[SUPPORT] Hudi Merge On Read Tables don't write Delta Log Files

kepplertreet commented 1 year ago

Hi.

I'm using a Spark Structured Streaming Application running on EMR-6.11.0 to Write into a Hudi MOR Table.

Hudi Version : 0.13.0 Spark Version : 3.3.2

'hoodie.table.name': <table_name>,
'hoodie.datasource.write.recordkey.field': <column_name> ,
'hoodie.datasource.write.keygenerator.class': 'org.apache.hudi.keygen.SimpleKeyGenerator',
'hoodie.datasource.write.table.type': "MERGE_ON_READ",
'hoodie.datasource.write.partitionpath.field': <year_month>,
'hoodie.datasource.write.table.name': <table_name>,
'hoodie.datasource.write.precombine.field': <commit_time_ms>,
"hoodie.table.version": 5,
"hoodie.datasource.write.commitmeta.key.prefix": "_",
"hoodie.datasource.write.hive_style_partitioning": 'true',
"hoodie.datasource.meta.sync.enable": 'false',
"hoodie.datasource.hive_sync.enable": 'true',
"hoodie.datasource.hive_sync.auto_create_database": 'true',
"hoodie.datasource.hive_sync.skip_ro_suffix": 'true',
"hoodie.datasource.hive_sync.partition_extractor_class": "org.apache.hudi.hive.MultiPartKeysValueExtractor",
"hoodie.parquet.small.file.limit": 125217728,
"hoodie.parquet.max.file.size": 134217728,

# Compaction Configs 
"hoodie.compact.inline" : "false", 
"hoodie.compact.schedule.inline" : "false", 
"hoodie.datasource.compaction.async.enable": "true",
"hoodie.compact.inline.trigger.strategy": "NUM_COMMITS",
"hoodie.compact.inline.max.delta.commits": 3,

# --- Cleaner Configs ---- 
"hoodie.clean.automatic": 'true',
"hoodie.clean.async": 'true',
"hoodie.cleaner.policy.failed.writes": "LAZY",
"hoodie.clean.trigger.strategy" : "NUM_COMMITS", 
"hoodie.clean.max.commits" : 7, 
"hoodie.cleaner.commits.retained" : 3, 
"hoodie.cleaner.fileversions.retained": 1, 
"hoodie.cleaner.hours.retained": 1, 
"hoodie.cleaner.policy": "KEEP_LATEST_COMMITS",

"hoodie.parquet.compression.codec": "snappy",
"hoodie.embed.timeline.server": 'true',
"hoodie.embed.timeline.server.async": 'false',
"hoodie.write.concurrency.mode": "OPTIMISTIC_CONCURRENCY_CONTROL",
"hoodie.write.lock.provider": "org.apache.hudi.client.transaction.lock.FileSystemBasedLockProvider",
"hoodie.index.type": "BLOOM",
"hoodie.datasource.write.streaming.checkpoint.identifier" : <streaming_app_identifier>,

# Metadata Configs 
"hoodie.metadata.enable": 'true',
"hoodie.bloom.index.use.metadata": 'true',
"hoodie.metadata.index.async": 'false',
"hoodie.metadata.clean.async": 'true',
"hoodie.metadata.index.bloom.filter.enable": 'true',
"hoodie.metadata.index.column.stats.enable" : 'true', 
"hoodie.metadata.index.bloom.filter.column.list": <record_key_field>, 
"hoodie.metadata.index.column.stats.column.list" : <record_key_field>,
"hoodie.metadata.metrics.enable": 'true', 

"hoodie.keep.max.commits": 50,
"hoodie.archive.async": 'true',
"hoodie.archive.merge.enable": 'false',
"hoodie.archive.beyond.savepoint": 'true',
"hoodie.cleaner.policy": "KEEP_LATEST_BY_HOURS",
"hoodie.cleaner.hours.retained": 1

Issues Faced : As the configs show, we have OCC and Metadata enabled for the table. My only concern for now is that I never see log files being written into the main table and hence a compaction is never scheduled nor triggered for the main table i.e all incoming data is written directly into parquet files, whereas the metadata timeline show scheduling and execution of compaction and hence a commit is reflected into the timeline.

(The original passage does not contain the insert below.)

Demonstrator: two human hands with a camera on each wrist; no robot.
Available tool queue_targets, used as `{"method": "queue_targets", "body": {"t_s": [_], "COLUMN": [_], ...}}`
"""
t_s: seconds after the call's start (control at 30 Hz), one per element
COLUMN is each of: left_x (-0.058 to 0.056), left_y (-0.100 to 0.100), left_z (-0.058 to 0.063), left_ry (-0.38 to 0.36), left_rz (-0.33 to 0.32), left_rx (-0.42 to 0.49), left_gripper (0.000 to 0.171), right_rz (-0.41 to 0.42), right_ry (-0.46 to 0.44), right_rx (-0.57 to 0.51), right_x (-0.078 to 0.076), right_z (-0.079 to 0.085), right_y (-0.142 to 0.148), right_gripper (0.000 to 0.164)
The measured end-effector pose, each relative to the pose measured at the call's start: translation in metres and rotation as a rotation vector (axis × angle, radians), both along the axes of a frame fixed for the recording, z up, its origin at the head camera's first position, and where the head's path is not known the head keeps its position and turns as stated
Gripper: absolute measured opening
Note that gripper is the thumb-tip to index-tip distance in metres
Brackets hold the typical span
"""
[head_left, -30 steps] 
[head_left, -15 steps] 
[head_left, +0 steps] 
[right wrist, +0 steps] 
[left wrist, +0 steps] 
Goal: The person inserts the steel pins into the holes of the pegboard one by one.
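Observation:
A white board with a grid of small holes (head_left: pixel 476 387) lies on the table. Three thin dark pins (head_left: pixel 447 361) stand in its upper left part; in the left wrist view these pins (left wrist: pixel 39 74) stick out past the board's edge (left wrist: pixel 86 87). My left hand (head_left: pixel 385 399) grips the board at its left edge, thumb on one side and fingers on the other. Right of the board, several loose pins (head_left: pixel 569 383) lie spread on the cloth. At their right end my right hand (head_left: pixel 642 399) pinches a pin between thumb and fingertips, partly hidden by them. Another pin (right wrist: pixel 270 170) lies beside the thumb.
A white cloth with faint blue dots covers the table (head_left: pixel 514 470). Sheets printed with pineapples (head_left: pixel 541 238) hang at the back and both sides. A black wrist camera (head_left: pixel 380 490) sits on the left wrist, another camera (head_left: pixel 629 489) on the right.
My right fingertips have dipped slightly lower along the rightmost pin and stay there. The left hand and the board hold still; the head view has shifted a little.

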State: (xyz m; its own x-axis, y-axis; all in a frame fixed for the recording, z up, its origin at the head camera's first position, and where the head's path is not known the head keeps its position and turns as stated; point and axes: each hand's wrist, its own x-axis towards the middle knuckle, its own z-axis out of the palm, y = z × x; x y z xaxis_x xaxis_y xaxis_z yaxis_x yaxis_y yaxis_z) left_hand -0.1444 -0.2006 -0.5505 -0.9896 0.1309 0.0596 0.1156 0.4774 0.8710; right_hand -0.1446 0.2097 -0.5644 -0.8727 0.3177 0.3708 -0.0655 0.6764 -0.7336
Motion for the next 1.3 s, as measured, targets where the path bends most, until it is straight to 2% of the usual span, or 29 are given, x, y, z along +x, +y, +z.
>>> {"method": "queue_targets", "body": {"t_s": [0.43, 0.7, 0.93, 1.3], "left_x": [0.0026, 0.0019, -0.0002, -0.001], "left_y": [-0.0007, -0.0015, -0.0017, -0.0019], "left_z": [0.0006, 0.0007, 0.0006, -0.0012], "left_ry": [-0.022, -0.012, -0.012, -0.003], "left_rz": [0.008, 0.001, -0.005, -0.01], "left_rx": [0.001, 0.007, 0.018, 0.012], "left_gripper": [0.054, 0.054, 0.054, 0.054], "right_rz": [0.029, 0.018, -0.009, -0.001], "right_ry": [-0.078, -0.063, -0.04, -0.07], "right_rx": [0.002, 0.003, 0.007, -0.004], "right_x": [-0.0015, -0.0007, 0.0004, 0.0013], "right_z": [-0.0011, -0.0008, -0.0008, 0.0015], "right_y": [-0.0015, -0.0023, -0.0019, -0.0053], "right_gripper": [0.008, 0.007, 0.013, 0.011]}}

Is this a normal expected behaviour? Is hudi internally calculating the cost of carrying out a trade off between the cost of writing Log Files and then executing a compaction on them v/s directly writing the data to a parquet, and chooses to perform whichever turns out less expensive. Is their some defined threshold for ingress batches crossing which only makes Hudi Write Data into Log Files.

Thanks

ad1happy2go commented 1 year ago

@kepplertreet Do you only have inserts in your incremental. When using spark writer, for MOR tables insert goes to parquet files and updates goes to log files.

kepplertreet commented 1 year ago

@ad1happy2go Hi, no our tables are quite update heavy. In fact for a few tables only 10% of transactions are Inserts and the remaining transactions consist majorly of updates

ad1happy2go commented 1 year ago

@kepplertreet can you post your hoodie.properties file and timeline? It should ideally write lot of log files in that case if you dont see any compaction scheduled in the timeline.

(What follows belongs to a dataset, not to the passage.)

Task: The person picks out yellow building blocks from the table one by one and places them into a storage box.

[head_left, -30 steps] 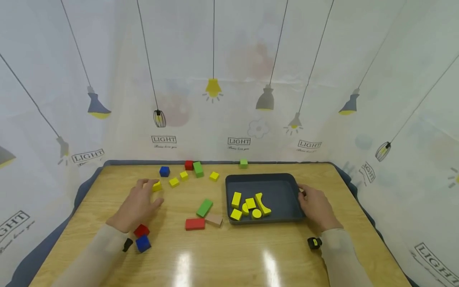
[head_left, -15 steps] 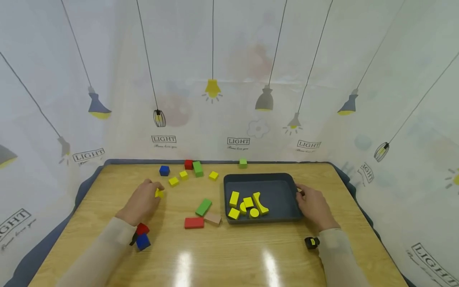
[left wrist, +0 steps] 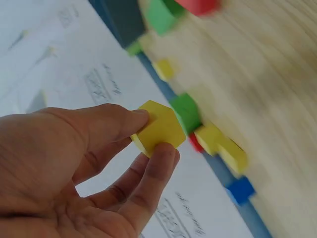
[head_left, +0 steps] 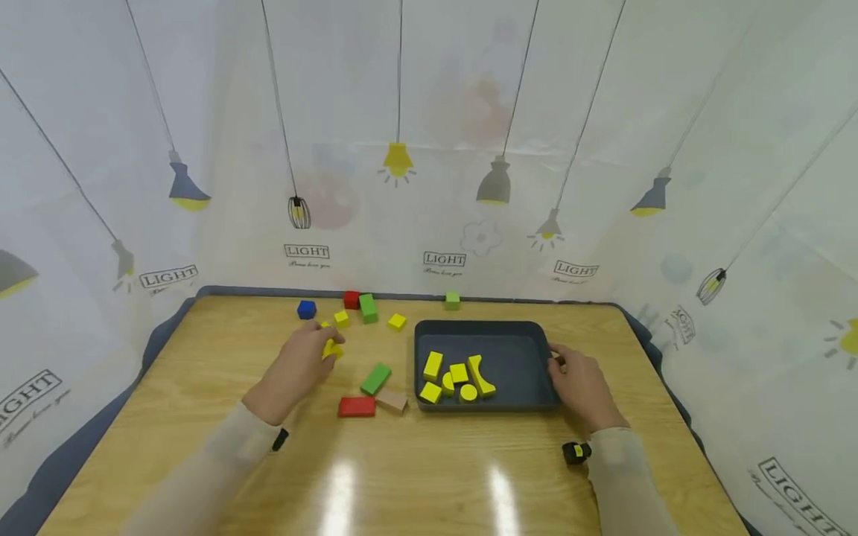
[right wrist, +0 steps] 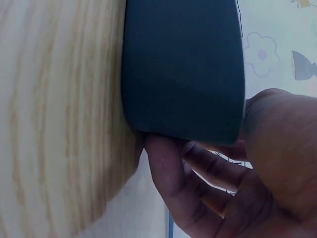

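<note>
Between thumb and fingers, my left hand (head_left: 288, 372) pinches a small yellow block (left wrist: 161, 126), held up over the table left of the tray. Angular faces of this block show in the left wrist view. A dark grey rectangular tray (head_left: 519, 357) lies on the table to the right. Several yellow blocks sit in its left half, among them a round one (head_left: 468, 393) and a curved arch-like one (head_left: 480, 377). My right hand (head_left: 586, 387) grips the tray's right edge. In the right wrist view, fingertips (right wrist: 163, 153) reach the underside of its wall (right wrist: 183, 74).
Left of the tray lie a green block (head_left: 375, 379), a red block (head_left: 357, 406) and a plain wood block (head_left: 392, 402). Toward the back edge stand a blue cube (head_left: 306, 310), a red cube (head_left: 351, 300), a green block (head_left: 369, 308), a light green cube (head_left: 452, 301) and loose yellow blocks (head_left: 397, 322).
My left hand has taken the yellow block from the table at the left and carried it rightward. Its forearm now hides the red and blue blocks near the front. The right hand stays at the tray.
</note>
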`<state>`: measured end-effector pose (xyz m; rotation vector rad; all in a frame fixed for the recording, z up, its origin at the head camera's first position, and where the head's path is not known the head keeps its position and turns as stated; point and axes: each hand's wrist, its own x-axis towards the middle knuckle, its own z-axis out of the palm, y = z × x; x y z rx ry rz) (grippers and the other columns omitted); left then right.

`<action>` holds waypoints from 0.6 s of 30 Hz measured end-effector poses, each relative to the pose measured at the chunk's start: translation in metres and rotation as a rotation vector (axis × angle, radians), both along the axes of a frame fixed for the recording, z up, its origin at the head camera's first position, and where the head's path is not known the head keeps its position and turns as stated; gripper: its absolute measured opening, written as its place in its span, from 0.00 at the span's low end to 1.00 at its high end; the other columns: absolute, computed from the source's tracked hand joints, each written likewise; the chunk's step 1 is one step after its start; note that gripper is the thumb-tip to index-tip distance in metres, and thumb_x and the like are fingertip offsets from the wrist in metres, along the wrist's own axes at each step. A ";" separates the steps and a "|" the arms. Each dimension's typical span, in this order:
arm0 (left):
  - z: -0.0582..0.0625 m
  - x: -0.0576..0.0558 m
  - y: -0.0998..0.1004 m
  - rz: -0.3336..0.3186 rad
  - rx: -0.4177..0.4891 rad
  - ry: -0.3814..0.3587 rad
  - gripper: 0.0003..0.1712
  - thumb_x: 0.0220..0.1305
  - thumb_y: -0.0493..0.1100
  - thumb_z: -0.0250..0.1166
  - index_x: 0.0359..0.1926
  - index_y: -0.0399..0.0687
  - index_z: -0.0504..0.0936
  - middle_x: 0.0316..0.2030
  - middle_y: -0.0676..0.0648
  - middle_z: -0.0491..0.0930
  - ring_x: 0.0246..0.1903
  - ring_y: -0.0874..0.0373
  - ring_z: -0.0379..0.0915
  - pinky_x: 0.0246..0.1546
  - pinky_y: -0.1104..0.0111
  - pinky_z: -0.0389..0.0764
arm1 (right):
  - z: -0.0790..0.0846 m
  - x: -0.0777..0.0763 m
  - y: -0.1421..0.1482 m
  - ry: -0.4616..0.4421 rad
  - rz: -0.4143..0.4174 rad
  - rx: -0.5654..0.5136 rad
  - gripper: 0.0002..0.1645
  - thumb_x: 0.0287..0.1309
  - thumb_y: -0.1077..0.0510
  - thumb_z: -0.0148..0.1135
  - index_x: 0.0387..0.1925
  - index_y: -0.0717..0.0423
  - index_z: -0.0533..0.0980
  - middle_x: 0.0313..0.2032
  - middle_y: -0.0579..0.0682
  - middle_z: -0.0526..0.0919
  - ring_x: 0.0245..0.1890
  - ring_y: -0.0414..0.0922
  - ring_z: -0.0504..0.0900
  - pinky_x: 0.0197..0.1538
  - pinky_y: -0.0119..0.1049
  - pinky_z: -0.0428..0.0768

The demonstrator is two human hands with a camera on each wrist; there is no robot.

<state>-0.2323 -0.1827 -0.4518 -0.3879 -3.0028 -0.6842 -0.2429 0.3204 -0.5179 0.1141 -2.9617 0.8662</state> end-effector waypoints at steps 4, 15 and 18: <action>0.006 0.001 0.020 -0.015 0.053 0.022 0.16 0.76 0.30 0.76 0.62 0.36 0.91 0.56 0.32 0.85 0.44 0.47 0.82 0.46 0.55 0.92 | 0.001 0.000 -0.003 0.003 -0.005 -0.019 0.28 0.89 0.60 0.57 0.80 0.67 0.77 0.56 0.70 0.93 0.23 0.44 0.79 0.28 0.39 0.75; -0.005 -0.003 0.084 -0.043 0.088 0.012 0.19 0.77 0.33 0.78 0.64 0.43 0.91 0.60 0.37 0.85 0.51 0.47 0.84 0.56 0.55 0.95 | 0.001 0.002 -0.004 -0.001 -0.013 0.005 0.28 0.89 0.59 0.58 0.79 0.68 0.78 0.55 0.70 0.93 0.25 0.44 0.80 0.29 0.37 0.75; -0.005 -0.009 0.098 -0.057 0.110 0.023 0.19 0.78 0.33 0.77 0.65 0.43 0.91 0.59 0.38 0.85 0.51 0.47 0.83 0.57 0.55 0.94 | 0.002 0.000 -0.005 0.005 -0.006 0.016 0.28 0.89 0.59 0.58 0.79 0.69 0.78 0.53 0.70 0.93 0.24 0.44 0.79 0.28 0.37 0.75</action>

kepplertreet commented 1 year ago

@ad1happy2go the configs are mentioned above. I'm passing them inline with the spark job. I'll attach a few screen grabs of the timeline

Compaction on the Table
Commits on the Table
Timeline on s3

I hope this helps you understand better.

danny0405 commented 1 year ago

For BloomFilter index, only updates yields avro logs, that's by design because only the parquet records the BloomFilter.

kepplertreet commented 1 year ago

hey @danny0405 so does that mean our table transactions do not have updates on them or is it that our hudi configs are not able to percolate the updates to our downstream hudi table ?

One thing I'm sure about is that our tables do get regular update transcations.

danny0405 commented 1 year ago

One thing I'm sure about is that our tables do get regular update transcations.

If you setup the record key correctly then this might not what it is supposed to be, did you check out any duplicates for keys on the queries?

kepplertreet commented 1 year ago

Hi @danny0405 I can see the updates happening on the table but I never see a delta log file being written while the metadata table for the same table undergoes compactions without any problem.
Also there are no duplicates for record key as of now. All updates are correctly being reflected to the coressponding record key on the basis of their precombine field.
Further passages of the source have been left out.